**WHAT IS REQUIRED:**
Return all the lines below, exactly as they read.

**DATASET EXTRACT:**

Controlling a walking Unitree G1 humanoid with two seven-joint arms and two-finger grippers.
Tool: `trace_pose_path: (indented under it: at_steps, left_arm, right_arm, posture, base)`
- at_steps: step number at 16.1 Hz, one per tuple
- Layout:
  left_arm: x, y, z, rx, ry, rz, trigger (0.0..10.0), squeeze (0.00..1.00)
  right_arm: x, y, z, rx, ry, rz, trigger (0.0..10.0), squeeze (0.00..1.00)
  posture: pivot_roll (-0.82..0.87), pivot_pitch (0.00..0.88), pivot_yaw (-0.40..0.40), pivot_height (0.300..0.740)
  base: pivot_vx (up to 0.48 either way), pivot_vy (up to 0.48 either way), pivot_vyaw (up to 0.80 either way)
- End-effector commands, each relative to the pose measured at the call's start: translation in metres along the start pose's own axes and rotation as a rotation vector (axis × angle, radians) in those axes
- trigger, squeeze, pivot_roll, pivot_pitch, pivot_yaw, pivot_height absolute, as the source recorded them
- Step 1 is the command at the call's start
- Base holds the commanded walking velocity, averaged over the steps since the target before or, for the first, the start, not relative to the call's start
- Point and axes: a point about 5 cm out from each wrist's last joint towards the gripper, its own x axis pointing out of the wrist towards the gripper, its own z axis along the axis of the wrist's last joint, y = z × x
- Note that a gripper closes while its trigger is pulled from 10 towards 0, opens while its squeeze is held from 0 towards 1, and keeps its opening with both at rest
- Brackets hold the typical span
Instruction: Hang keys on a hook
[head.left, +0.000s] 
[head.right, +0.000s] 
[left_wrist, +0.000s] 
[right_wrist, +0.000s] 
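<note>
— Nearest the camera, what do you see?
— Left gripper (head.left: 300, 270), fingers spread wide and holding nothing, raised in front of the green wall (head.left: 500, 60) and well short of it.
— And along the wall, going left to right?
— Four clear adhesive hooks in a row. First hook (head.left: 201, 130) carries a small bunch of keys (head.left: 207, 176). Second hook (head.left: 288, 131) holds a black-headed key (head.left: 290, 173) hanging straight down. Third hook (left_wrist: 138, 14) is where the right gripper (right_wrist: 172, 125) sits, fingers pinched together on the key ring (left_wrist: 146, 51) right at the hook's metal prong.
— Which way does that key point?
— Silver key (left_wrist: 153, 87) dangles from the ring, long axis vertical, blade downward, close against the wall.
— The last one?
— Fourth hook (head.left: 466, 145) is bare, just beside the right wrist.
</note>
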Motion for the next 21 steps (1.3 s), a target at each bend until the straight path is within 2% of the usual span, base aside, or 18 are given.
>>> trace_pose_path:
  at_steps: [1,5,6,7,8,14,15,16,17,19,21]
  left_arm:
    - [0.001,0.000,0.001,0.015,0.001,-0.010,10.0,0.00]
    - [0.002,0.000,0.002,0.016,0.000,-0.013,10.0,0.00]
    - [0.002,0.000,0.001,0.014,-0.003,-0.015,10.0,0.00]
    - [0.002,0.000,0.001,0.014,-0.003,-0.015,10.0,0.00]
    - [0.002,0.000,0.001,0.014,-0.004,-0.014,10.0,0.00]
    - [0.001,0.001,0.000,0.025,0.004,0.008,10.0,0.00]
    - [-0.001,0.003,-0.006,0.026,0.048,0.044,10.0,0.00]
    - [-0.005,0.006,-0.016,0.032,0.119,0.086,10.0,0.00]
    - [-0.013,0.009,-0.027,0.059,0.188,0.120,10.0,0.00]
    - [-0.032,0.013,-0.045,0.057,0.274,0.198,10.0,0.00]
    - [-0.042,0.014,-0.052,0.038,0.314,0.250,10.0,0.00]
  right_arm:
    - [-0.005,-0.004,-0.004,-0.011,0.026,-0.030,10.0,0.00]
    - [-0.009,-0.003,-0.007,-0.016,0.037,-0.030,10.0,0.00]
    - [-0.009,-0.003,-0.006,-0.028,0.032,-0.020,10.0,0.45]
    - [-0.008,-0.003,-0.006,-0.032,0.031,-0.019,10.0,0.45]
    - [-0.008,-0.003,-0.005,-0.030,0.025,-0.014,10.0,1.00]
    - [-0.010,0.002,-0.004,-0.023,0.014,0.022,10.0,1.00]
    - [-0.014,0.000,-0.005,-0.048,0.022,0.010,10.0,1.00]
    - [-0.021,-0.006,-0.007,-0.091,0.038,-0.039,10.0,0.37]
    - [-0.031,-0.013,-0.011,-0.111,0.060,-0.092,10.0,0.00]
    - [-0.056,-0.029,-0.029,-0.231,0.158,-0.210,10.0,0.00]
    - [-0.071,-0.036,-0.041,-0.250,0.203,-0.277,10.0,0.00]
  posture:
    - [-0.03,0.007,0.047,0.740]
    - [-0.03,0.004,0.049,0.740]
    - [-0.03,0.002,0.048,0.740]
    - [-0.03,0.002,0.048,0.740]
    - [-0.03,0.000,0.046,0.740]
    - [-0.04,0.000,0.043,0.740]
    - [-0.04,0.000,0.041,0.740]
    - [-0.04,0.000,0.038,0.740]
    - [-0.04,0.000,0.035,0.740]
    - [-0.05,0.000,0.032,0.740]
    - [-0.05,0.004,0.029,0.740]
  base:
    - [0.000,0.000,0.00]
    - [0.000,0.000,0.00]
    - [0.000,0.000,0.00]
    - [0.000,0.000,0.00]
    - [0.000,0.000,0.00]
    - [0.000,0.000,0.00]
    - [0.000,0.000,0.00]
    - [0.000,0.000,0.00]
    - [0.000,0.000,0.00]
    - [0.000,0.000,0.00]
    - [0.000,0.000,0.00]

**EXPECTED OUTPUT:**
Controlling a walking Unitree G1 humanoid with two seven-joint arms and two-finger grippers.
Tool: `trace_pose_path: (indented under it: at_steps, left_arm, right_arm, posture, base)`
- at_steps: step number at 16.1 Hz, one per tuple
- Layout:
  left_arm: x, y, z, rx, ry, rz, trigger (0.0..10.0), squeeze (0.00..1.00)
  right_arm: x, y, z, rx, ry, rz, trigger (0.0..10.0), squeeze (0.00..1.00)
  posture: pivot_roll (-0.82..0.87), pivot_pitch (0.00..0.88), pivot_yaw (-0.40..0.40), pivot_height (0.300..0.740)
  base: pivot_vx (up to 0.48 either way), pivot_vy (up to 0.48 either way), pivot_vyaw (up to 0.80 either way)
- End-effector commands, each relative to the pose measured at the call's start: translation in metres along the start pose's own axes and rotation as a rotation vector (axis × angle, radians) in those axes
- trigger, squeeze, pivot_roll, pivot_pitch, pivot_yaw, pivot_height absolute, as the source recorded them
- Step 1 is the command at the call's start
- Base holds the commanded walking velocity, averaged over the steps since the target before or, for the first, the start, not relative to the call's start
- Point and axes: a point about 5 cm out from each wrist's last joint towards the gripper, its own x axis pointing out of the wrist towards the gripper, its own z axis along the axis of the wrist's last joint, y = z × x
- Note that a gripper closes while its trigger is pulled from 10 towards 0, opens while its squeeze is held from 0 towards 1, and keeps its opening with both at rest
- Brackets hold the typical span
Instruction: Hang keys on a hook
[head.left, +0.000s] 
[head.right, +0.000s] 
[left_wrist, +0.000s] 
[right_wrist, +0.000s] 
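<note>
— Nearest the camera, what do you see?
— Left gripper (head.left: 300, 270), fingers spread wide and holding nothing, raised in front of the green wall (head.left: 500, 60) and well short of it.
— And along the wall, going left to right?
— Four clear adhesive hooks in a row. First hook (head.left: 201, 130) carries a small bunch of keys (head.left: 207, 176). Second hook (head.left: 288, 131) holds a black-headed key (head.left: 290, 173) hanging straight down. Third hook (left_wrist: 138, 14) is where the right gripper (right_wrist: 172, 125) sits, fingers pinched together on the key ring (left_wrist: 146, 51) right at the hook's metal prong.
— Which way does that key point?
— Silver key (left_wrist: 153, 87) dangles from the ring, long axis vertical, blade downward, close against the wall.
— The last one?
— Fourth hook (head.left: 466, 145) is bare, just beside the right wrist.
</note>
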Motion for the next 21 steps (1.3 s), a target at each bend until the straight path is within 2% of the usual span, base aside, or 18 are given.
>>> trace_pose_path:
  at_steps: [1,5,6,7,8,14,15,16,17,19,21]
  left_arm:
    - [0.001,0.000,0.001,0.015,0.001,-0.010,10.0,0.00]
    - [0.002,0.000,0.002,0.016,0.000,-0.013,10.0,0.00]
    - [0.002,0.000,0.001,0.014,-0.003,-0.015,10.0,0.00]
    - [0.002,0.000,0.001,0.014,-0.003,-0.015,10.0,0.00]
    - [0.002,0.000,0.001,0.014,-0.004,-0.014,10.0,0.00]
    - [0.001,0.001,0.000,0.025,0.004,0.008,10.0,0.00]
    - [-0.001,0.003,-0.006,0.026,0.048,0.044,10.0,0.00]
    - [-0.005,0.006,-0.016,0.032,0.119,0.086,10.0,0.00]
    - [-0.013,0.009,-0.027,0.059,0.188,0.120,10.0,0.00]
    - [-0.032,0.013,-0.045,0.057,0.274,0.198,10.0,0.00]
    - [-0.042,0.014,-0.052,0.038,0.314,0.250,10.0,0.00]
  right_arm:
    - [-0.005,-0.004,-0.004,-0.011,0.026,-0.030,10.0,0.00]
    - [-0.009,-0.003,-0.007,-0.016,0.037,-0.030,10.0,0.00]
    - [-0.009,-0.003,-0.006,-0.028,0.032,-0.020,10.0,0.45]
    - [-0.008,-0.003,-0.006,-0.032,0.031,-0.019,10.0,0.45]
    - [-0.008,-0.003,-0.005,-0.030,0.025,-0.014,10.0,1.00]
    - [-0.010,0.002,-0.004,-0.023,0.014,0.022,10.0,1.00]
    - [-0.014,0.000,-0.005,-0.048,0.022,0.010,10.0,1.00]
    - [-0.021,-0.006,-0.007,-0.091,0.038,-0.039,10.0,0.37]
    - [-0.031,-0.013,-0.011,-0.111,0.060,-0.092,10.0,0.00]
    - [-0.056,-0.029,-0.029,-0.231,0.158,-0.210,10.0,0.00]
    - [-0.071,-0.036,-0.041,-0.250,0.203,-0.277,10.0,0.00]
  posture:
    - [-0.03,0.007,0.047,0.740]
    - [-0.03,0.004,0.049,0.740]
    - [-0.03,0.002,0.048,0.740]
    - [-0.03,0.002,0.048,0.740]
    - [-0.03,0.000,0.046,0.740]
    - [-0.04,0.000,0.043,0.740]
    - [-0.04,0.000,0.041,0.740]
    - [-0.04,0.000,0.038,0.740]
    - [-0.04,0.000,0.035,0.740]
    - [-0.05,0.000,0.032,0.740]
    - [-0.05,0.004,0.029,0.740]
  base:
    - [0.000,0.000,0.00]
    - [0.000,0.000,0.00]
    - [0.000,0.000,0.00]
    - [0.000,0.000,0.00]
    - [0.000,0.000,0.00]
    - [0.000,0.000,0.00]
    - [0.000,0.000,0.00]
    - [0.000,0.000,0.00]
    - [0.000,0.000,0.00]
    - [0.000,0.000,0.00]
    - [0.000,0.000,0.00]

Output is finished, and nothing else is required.